With government spending rejected as a stimulus, Americans have become dependent on low interest rates to revive the economy. But low rates alone cannot expand the economy any faster than the slow pace at which it is now growing.
Housing and auto sales have risen as a result of low rates, which make financing more affordable, and retail sales have also benefited. But a wide range of economists, executives and industry experts say that low rates cannot alone squeeze much more out of these key industries, unless obstacles like wage stagnation and high prices of some homes are overcome.
"It will be very hard to get the economy to grow more rapidly than it now is growing," said David Wyss, chief economist at Data Resources Inc., a consulting and data-gathering company. "Can low interest rates generate enough jobs and income to offset the work lost in defense and other industries? Maybe they can in the very long run, but not now."
Previous recoveries since World War II have benefited from incentives besides low rates, including strong export growth, a rush by companies to replenish inventories and rising employment as business picks up. For various reasons, all these have been absent lately.
Of course, if economic growth stalls -- as it seems to have done in the second quarter, when the growth rate fell below 1 percent -- Congress could revive economic-stimulus measures, as President Clinton had requested at the outset of his term.
The failure of the economy to expand at an annual rate above 3 percent, the minimum considered necessary to bring down unemployment, has bolstered the determination of some Clinton administration officials to try yet again to win approval for government spending on public works to create jobs.
"If it were not for the political environment, the ideal scenario would be a strong stimulus, and then once the economy was back on track -- growing at 3.5 percent a year or more -- then serious deficit reduction," said Labor Secretary Robert B. Reich. "But this is not a political climate in which John Maynard Keynes would flourish."
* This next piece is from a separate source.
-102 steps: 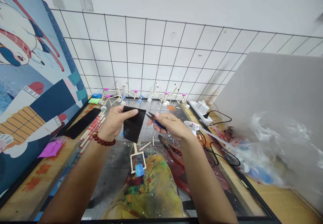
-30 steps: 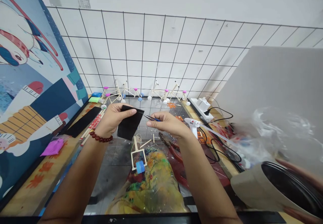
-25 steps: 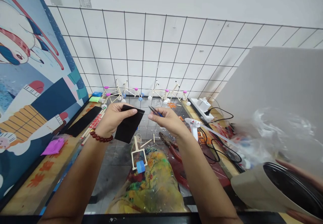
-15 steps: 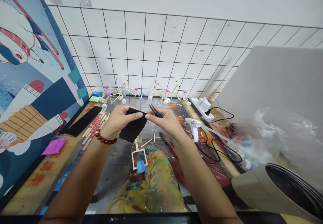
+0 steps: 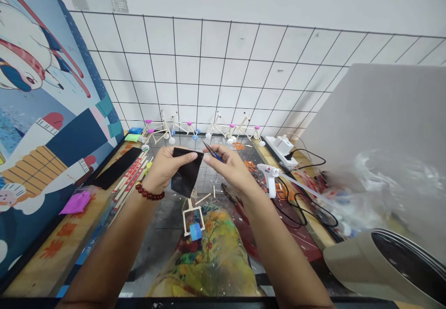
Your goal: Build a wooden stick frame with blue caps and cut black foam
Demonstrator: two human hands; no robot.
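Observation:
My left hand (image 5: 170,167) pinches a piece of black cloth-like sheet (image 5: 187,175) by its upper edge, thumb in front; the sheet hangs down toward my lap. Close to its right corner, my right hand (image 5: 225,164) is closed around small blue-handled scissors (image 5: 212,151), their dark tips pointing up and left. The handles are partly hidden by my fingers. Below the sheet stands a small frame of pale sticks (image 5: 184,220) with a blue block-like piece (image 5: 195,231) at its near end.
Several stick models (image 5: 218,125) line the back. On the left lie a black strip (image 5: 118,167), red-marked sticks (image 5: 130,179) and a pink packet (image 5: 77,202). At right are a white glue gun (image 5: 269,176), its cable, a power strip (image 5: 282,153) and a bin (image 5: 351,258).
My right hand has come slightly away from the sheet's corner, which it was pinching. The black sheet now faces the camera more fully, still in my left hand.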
Keynesian theory holds that in a weak economy, with idle workers, the government should spend to put them back to work and reduce unemployment, now reported at 7 percent of the labor force. But under such assumptions, the spending must be financed by raising the deficit; otherwise it would not serve as a stimulus. And for the moment, more deficit spending is not on the agenda.
Lower interest rates tend to encourage some extra spending by corporations. At some point, though, executives look for more orders before they expand their operations and hire workers. And whatever encouragement consumers draw from low rates, they often hesitate to buy if they do not see their incomes rising.